RE 205 Hebrew Bible (1) – IA
A study of the history and literature of the Hebrew Bible, or Old Testament. The course locates the Hebrew Bible in its historical context in the ancient Near East and explores the new ways of thinking about sacred texts that have emerged in modern biblical studies. A discussion-rich course, students will be equipped to enter into discussion with Jewish and Christian interpreters who wrestle with the political, ideological, and theological implications of these texts, both in the ancient world and in modern settings.
RE 222 Religions of Asia (1) – GP
A survey of the major religious traditions of Asia including Hinduism, Buddhism, Jainism, Sikhism, Confucianism, Daoism, and Shinto. This course explores the major concepts, doctrines, and practices of each tradition in historical perspective. Emphasis will be placed on the examination of cross cultural religious categories within each, such as salvation, ritual, gender, or ecology.
RE 231 Popular and Folk Religion (1)
An examination of popular and folk religions—beliefs and practices that exist among the people, apart from and alongside the theological and liturgical forms of mainline religion.
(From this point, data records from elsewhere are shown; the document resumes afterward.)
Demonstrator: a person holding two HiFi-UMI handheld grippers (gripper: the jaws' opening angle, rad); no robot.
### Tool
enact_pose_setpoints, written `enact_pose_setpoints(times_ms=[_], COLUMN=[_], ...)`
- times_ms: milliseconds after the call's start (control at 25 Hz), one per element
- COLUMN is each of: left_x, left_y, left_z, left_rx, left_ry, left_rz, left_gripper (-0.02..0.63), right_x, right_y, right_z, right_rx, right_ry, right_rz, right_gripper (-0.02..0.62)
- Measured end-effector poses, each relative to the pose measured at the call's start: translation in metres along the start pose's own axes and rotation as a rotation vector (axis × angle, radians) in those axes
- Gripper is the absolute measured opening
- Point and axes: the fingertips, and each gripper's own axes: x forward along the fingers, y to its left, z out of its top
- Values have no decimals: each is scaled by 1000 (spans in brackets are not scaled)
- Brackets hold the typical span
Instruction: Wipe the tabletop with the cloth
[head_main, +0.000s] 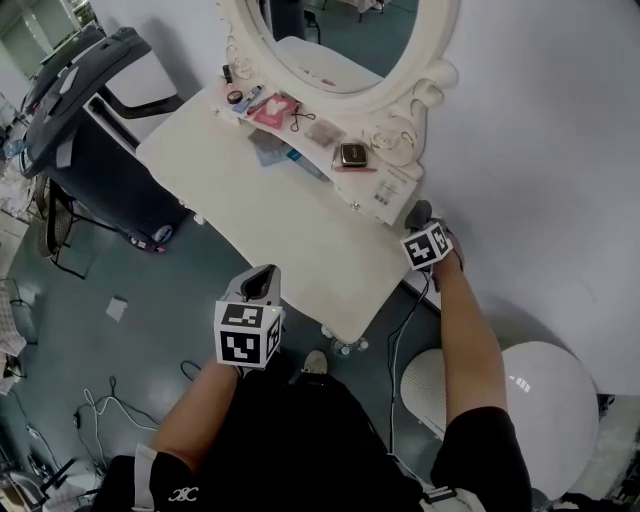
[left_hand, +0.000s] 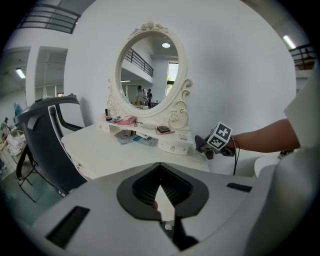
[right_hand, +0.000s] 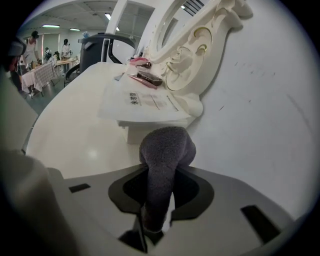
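Grey cloth (right_hand: 165, 150) is clamped in the right gripper (head_main: 420, 218). The jaws are closed on it, and a rounded wad bulges out past the tips. It sits at the table's (head_main: 290, 225) right end near the back corner, close to the wall (head_main: 540, 150) and just beside the end of the low drawer unit (head_main: 385, 190). Can't tell if the wad touches the table surface.

Left gripper (head_main: 262, 282): jaws together, nothing between them. It's off the table's front edge, over the floor (head_main: 150, 290), pointing toward the table. Well apart from the right gripper.

The middle and front of the table are bare white. All the clutter is along the back edge under the oval mirror (head_main: 330, 40):
- a pink pouch (head_main: 275, 108) toward the left back corner
- a small dark box (head_main: 352, 154) on top of the drawer unit
- some bluish flat items (head_main: 280, 152) on the surface in front of the unit; too small to identify

Around the table:
- a dark chair (head_main: 90, 110) stands off the left end
- a white round stool (head_main: 540, 400) stands off the right end, near the wall
- loose cables (head_main: 100, 410) lie on the floor at front left

Both forearms are in frame, the right one (head_main: 470, 340) reaching forward along the table's right end.
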Motion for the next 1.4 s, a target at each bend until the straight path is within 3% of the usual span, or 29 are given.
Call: enact_pose_setpoints(times_ms=[520, 680, 800, 1120, 1400], left_x=[29, 35, 37, 30, 32], left_y=[27, 30, 34, 37, 22], left_z=[-5, -11, -16, -23, -20], left_rx=[-47, -52, -60, -56, -26], left_ry=[61, 85, 98, 117, 110], left_rz=[68, 78, 91, 92, 54], left_gripper=[0, 0, 0, 0, 0], right_x=[70, 82, 89, 78, 61], right_y=[-24, -30, -37, -33, 11], right_z=[7, 16, 24, 20, 4], right_rx=[-4, 51, 143, 202, 223], right_ry=[63, 69, 27, -127, -183], right_rz=[105, 133, 167, 172, 298], right_gripper=[97, 97, 95, 92, 92])
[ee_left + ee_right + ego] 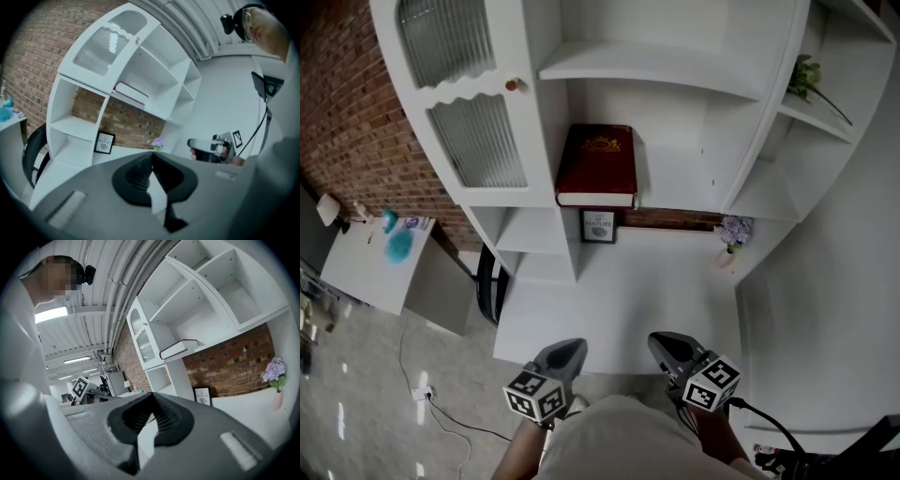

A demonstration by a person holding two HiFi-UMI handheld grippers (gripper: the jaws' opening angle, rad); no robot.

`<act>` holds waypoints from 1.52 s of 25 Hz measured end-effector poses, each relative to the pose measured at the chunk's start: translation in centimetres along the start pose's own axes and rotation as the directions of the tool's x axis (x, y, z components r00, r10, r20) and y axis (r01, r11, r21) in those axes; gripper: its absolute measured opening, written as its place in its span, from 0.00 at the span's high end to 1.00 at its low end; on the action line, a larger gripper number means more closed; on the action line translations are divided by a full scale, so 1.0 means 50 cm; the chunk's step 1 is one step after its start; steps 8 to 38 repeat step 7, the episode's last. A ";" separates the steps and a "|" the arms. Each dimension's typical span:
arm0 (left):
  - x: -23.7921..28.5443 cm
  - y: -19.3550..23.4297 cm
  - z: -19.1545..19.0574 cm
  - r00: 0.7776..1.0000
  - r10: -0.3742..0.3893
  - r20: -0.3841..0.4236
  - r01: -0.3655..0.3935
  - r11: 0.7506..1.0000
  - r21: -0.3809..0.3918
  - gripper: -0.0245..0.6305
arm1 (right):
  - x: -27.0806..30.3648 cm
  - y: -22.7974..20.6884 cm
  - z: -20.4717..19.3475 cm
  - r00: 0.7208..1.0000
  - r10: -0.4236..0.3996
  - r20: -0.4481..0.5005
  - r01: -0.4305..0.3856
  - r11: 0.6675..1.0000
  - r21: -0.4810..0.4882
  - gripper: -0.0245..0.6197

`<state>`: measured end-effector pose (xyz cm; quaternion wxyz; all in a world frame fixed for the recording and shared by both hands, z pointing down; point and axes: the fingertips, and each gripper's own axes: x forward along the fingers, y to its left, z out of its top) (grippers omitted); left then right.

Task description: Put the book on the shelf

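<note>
A dark red book (597,164) with gold print lies flat on a middle shelf of the white shelf unit (656,66); it also shows as a book (131,92) in the left gripper view and as a book (179,348) in the right gripper view. My left gripper (565,354) and right gripper (667,347) sit low in the head view, well short of the shelf, side by side. Both are shut with nothing between the jaws. From the left gripper (151,155) the right one shows off to the right; the right gripper (151,395) sees the left one's marker cube.
A small framed picture (598,226) stands under the book, and a vase of purple flowers (733,234) sits on the white counter (619,300). Glass cabinet door (473,131) at left, brick wall behind. A white side table (375,262), a cable on the floor.
</note>
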<state>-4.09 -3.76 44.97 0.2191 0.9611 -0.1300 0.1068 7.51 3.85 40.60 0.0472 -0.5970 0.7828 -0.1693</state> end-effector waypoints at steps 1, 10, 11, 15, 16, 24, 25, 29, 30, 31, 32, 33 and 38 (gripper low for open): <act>0.002 0.000 0.001 1.000 -0.004 -0.001 0.004 1.000 0.003 0.95 | 0.000 0.000 0.001 1.000 -0.002 0.001 0.002 1.000 -0.001 0.96; 0.005 0.007 0.007 1.000 -0.010 0.004 0.010 1.000 0.003 0.95 | 0.003 -0.003 0.003 1.000 -0.012 0.004 0.012 1.000 0.003 0.96; 0.005 0.007 0.007 1.000 -0.010 0.004 0.010 1.000 0.003 0.95 | 0.003 -0.003 0.003 1.000 -0.012 0.004 0.012 1.000 0.003 0.96; 0.005 0.007 0.007 1.000 -0.010 0.004 0.010 1.000 0.003 0.95 | 0.003 -0.003 0.003 1.000 -0.012 0.004 0.012 1.000 0.003 0.96; 0.005 0.007 0.007 1.000 -0.010 0.004 0.010 1.000 0.003 0.95 | 0.003 -0.003 0.003 1.000 -0.012 0.004 0.012 1.000 0.003 0.96; 0.005 0.007 0.007 1.000 -0.010 0.004 0.010 1.000 0.003 0.95 | 0.003 -0.003 0.003 1.000 -0.012 0.004 0.012 1.000 0.003 0.96; 0.005 0.007 0.007 1.000 -0.010 0.004 0.010 1.000 0.003 0.95 | 0.003 -0.003 0.003 1.000 -0.012 0.004 0.012 1.000 0.003 0.96; 0.005 0.007 0.007 1.000 -0.010 0.004 0.010 1.000 0.003 0.95 | 0.003 -0.003 0.003 1.000 -0.012 0.004 0.012 1.000 0.003 0.96; 0.005 0.007 0.007 1.000 -0.010 0.004 0.010 1.000 0.003 0.95 | 0.003 -0.003 0.003 1.000 -0.012 0.004 0.012 1.000 0.003 0.96; 0.005 0.007 0.007 1.000 -0.010 0.004 0.010 1.000 0.003 0.95 | 0.003 -0.003 0.003 1.000 -0.012 0.004 0.012 1.000 0.003 0.96; 0.005 0.007 0.007 1.000 -0.010 0.004 0.010 1.000 0.003 0.95 | 0.003 -0.003 0.003 1.000 -0.012 0.004 0.012 1.000 0.003 0.96; 0.005 0.007 0.007 1.000 -0.010 0.004 0.010 1.000 0.003 0.95 | 0.003 -0.003 0.003 1.000 -0.012 0.004 0.012 1.000 0.003 0.96; 0.005 0.007 0.007 1.000 -0.010 0.004 0.010 1.000 0.003 0.95 | 0.003 -0.003 0.003 1.000 -0.012 0.004 0.012 1.000 0.003 0.96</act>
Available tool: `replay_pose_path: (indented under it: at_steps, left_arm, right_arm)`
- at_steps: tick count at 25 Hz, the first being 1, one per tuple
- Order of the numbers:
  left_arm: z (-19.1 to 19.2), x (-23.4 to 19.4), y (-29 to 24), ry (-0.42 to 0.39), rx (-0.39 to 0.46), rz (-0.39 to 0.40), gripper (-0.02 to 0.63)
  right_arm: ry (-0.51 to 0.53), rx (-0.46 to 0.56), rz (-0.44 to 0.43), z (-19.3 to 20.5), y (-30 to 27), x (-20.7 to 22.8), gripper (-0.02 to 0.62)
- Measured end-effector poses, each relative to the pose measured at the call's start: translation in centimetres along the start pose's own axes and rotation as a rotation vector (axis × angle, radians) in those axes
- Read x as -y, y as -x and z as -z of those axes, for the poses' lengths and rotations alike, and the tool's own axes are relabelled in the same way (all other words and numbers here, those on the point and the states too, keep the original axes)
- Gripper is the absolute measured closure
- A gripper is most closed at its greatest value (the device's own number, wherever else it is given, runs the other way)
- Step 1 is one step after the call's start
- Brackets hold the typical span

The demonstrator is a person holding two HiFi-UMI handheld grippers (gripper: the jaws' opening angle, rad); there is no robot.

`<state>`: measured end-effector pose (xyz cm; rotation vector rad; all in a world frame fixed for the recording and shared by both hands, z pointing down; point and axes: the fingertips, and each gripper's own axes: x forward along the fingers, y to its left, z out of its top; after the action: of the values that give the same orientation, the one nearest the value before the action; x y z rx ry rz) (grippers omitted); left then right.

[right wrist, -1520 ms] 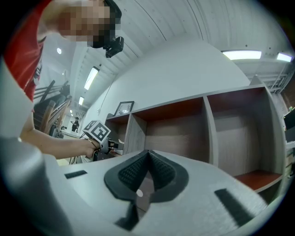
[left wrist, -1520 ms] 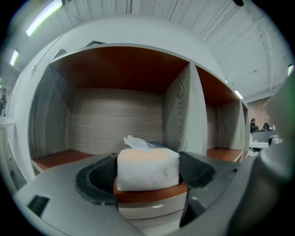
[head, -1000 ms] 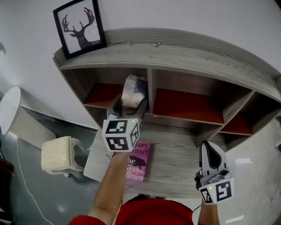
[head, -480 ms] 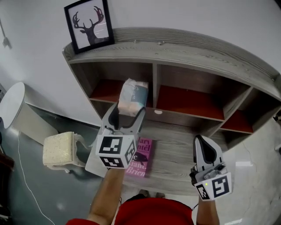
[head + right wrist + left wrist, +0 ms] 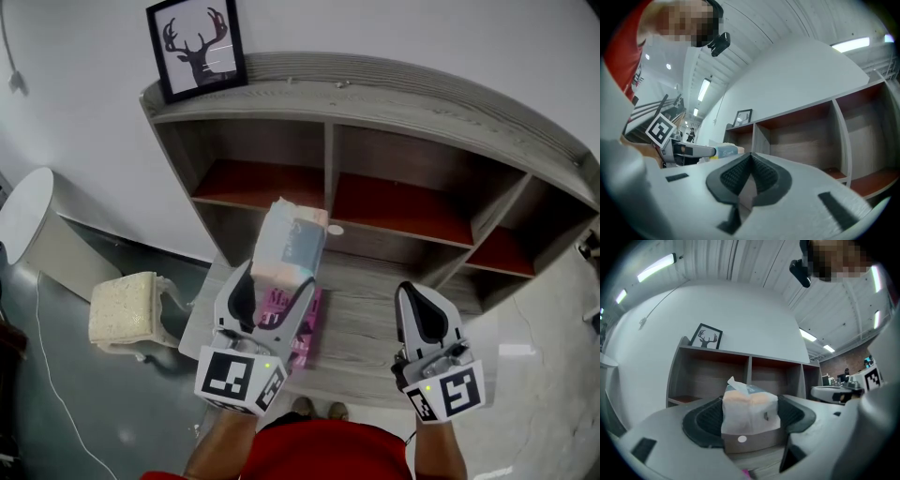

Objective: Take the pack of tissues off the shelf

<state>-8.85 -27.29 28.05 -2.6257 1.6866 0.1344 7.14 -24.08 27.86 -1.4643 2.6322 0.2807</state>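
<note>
The pack of tissues, pale with a blue-grey top, is out of the shelf's left compartment and hangs over the desk. My left gripper is shut on it, one black pad against each side of the pack, its jaws standing wide. The left gripper view shows the shelf openings behind the pack. My right gripper hovers over the desk's right part, shut and holding nothing, pads meeting. The right gripper view shows the pack at its left.
A pink book lies on the desk under the held pack. A framed deer picture stands on the shelf top at the left. A cushioned stool and a white round table stand on the floor to the left.
My left gripper has drawn back from the left compartment toward me, bringing the pack out over the desk. The right gripper has shifted slightly left.
</note>
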Motion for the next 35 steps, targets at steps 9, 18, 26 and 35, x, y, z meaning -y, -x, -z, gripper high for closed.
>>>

RE 235 The Abrahamic Faiths: Judaism, Christianity, and Islam (1) – ES
A study of the three major religious traditions—Judaism, Christianity, and Islam—that trace their historical and theological roots to one figure: Abraham. The objective of this course is to explore the interconnection of these traditions, a historical and theological entwinement that is vital for understanding the modern world situation.
RE 275 Buddhism (1) – GP
A study of the Buddhist traditions from the life of Buddha to modern times. The course explores the doctrines and practices of Buddhist traditions in historical and geographic context. Emphasis is placed on the how the study of Buddhism in historical context contributes to our understanding of cross-cultural categories in the study of religion as well as the concept of “religion” itself.
SO 102 Contemporary Social Problems (1) – CI
The application of sociological principles and perspectives in the analysis of current issues. The impact of social change, deviations from norms, and conflicts between social structures and social goals and values are considered in relation to social problems.
THA 111 Make-up (1) – CE
Basic techniques in application of stage make-up for the performing arts. Prerequisite: consent.
ThA 120 Beginning Acting (1) – ES or CE
An introduction to the craft of acting, including focus on clarity and creativity in communication and performance skills, and the development of character analysis skills. The course reflects a "learning by doing," "hands on" approach.
ThA 201 Theatre Practicum (½)
Practical experience in performance or technical areas of theatre by participation in College Theatre productions. May be repeated for credit. Prerequisite: consent.
ThA 210 Technical Workshop (1)
A practical course in the technical aspects of theatre.
UES 150 Introduction to Environmental Studies (1) – SM
An interdisciplinary introduction to the complexities of environmental problems. The course provides an overview of scientific knowledge on ecology and environmental management and examines political, economic, and ethical issues involved in the attainment of a sustainable future. The course explores how an understanding of the natural and social sciences is necessary to address and solve environmental problems. Selected topics, including population growth, food shortages, pollution containment, and energy resources, are addressed.
ED 121 Strength Training (¼)
Provides students the opportunity to acquire knowledge and skill in weight training. Students benefit t from increased fitness in the areas of cardiovascular, neuro-muscular coordination, balance, flexibility, muscular endurance, and overall improved muscle tone. This course may not be repeated for credit. Student athletes may not take for credit.
ED 128 Racquetball (¼)
Introduces racquetball as a lifetime sport and wellness activity. Students will learn the basic skills, rules, and etiquette of playing the game.
ED 129 Basketball (¼)
Provides students an opportunity to develop the basic skills and fundamentals of basketball. Students will learn the rules of the game as well as terminology and strategies. Not open to members of the men’s and women’s basketball teams.